About this task> All lines in the material with the string "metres" should be listed.

===============

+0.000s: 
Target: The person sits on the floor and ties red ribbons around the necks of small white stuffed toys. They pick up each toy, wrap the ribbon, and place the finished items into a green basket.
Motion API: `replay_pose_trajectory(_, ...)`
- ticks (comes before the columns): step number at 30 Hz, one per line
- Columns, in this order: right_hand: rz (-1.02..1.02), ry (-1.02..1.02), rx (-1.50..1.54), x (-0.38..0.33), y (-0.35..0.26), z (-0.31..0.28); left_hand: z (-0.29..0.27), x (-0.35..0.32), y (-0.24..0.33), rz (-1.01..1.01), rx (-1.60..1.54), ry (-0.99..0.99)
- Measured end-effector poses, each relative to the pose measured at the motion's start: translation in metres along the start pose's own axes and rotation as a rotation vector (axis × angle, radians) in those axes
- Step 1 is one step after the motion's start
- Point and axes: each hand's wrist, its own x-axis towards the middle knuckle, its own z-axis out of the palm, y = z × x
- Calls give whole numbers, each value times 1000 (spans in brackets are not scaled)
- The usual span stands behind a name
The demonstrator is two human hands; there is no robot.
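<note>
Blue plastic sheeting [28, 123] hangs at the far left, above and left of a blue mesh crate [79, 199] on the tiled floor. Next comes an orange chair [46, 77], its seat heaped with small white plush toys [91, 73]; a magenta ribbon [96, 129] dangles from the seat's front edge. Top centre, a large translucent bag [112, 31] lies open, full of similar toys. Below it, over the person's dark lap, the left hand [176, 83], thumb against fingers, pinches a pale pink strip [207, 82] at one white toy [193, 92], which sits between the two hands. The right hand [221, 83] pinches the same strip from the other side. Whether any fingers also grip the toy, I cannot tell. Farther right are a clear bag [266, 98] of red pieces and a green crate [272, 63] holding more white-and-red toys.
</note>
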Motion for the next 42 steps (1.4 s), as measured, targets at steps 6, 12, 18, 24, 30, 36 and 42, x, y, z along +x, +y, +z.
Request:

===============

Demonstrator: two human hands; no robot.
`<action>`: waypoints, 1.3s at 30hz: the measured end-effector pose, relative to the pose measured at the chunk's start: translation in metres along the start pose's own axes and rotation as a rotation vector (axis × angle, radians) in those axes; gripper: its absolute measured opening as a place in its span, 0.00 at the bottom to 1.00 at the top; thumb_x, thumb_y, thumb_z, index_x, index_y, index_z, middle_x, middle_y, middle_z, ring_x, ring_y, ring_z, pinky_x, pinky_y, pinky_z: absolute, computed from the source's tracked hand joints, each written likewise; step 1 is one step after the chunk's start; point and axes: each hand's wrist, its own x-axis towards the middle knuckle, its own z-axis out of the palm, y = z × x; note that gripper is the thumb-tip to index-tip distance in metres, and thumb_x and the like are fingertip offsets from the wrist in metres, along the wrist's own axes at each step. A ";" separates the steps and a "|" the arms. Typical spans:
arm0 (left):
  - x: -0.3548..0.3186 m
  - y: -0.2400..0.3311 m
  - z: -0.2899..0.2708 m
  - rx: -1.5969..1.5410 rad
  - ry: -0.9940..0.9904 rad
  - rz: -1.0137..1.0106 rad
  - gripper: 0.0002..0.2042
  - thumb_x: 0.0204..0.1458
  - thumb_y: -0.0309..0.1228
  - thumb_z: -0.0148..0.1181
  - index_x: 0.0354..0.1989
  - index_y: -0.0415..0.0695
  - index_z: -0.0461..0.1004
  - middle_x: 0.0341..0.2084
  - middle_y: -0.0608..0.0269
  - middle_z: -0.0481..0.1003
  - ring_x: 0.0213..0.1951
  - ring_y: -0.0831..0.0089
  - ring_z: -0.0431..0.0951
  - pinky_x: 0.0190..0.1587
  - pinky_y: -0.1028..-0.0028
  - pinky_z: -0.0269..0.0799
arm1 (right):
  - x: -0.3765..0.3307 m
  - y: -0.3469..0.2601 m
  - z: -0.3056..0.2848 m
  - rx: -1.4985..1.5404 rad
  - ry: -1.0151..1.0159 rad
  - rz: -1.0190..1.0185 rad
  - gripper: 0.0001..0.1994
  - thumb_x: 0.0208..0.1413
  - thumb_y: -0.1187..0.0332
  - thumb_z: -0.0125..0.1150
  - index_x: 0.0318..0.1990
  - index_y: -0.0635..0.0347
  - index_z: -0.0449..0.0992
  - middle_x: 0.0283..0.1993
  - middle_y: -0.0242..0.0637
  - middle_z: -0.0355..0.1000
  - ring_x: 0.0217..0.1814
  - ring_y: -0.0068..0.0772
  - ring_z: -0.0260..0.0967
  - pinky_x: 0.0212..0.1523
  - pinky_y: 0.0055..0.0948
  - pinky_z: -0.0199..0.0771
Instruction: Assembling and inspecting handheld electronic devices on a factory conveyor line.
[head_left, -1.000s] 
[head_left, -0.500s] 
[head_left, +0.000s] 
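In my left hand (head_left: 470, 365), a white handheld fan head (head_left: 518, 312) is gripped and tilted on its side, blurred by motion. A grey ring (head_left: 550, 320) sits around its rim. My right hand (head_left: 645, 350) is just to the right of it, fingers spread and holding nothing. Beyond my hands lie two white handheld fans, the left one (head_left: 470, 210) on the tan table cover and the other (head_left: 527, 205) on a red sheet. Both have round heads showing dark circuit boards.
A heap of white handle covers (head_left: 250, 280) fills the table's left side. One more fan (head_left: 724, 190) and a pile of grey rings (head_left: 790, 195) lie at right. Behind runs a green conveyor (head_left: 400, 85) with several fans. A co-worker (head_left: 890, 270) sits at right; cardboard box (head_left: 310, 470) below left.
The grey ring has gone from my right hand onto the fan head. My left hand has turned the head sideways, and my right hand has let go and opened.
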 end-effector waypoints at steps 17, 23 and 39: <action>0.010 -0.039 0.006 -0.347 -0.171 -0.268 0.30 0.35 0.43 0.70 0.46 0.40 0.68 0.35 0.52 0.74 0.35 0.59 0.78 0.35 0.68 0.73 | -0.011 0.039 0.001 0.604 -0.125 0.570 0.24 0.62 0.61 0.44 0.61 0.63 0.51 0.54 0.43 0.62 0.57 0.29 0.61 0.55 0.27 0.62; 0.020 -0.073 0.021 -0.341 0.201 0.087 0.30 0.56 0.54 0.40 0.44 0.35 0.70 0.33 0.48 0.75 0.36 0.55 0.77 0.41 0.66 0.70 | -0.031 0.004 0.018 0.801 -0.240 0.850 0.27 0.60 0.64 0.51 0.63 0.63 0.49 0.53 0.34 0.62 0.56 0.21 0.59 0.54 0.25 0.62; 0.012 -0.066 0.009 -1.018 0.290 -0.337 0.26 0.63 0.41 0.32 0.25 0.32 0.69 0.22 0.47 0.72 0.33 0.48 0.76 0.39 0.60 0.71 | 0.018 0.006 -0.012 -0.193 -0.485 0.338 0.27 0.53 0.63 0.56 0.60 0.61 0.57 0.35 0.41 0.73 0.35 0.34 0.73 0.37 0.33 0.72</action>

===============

Answer box>
- Measured end-effector poses, each relative to the pose measured at the motion's start: translation in metres along the start pose's own axes and rotation as a rotation vector (axis × angle, radians) in those axes
`<action>`: waypoints, 1.3s at 30hz: the measured end-effector pose, relative to the pose measured at the chunk's start: translation in metres along the start pose's own axes and rotation as a rotation vector (axis × angle, radians) in those axes; gripper: its absolute measured opening as a place in its span, 0.00 at the bottom to 1.00 at the top; thumb_x, thumb_y, thumb_z, index_x, index_y, index_z, middle_x, middle_y, middle_z, ring_x, ring_y, ring_z, pinky_x, pinky_y, pinky_z: absolute, computed from the source's tracked hand joints, each written likewise; step 1 is one step after the chunk's start; point and axes: each hand's wrist, its own x-axis towards the middle knuckle, its own z-axis out of the palm, y = z × x; note that gripper is the thumb-tip to index-tip distance in metres, and thumb_x and the like are fingertip offsets from the wrist in metres, along the wrist's own axes at each step. A ";" separates the steps and a "|" the arms. Typical spans:

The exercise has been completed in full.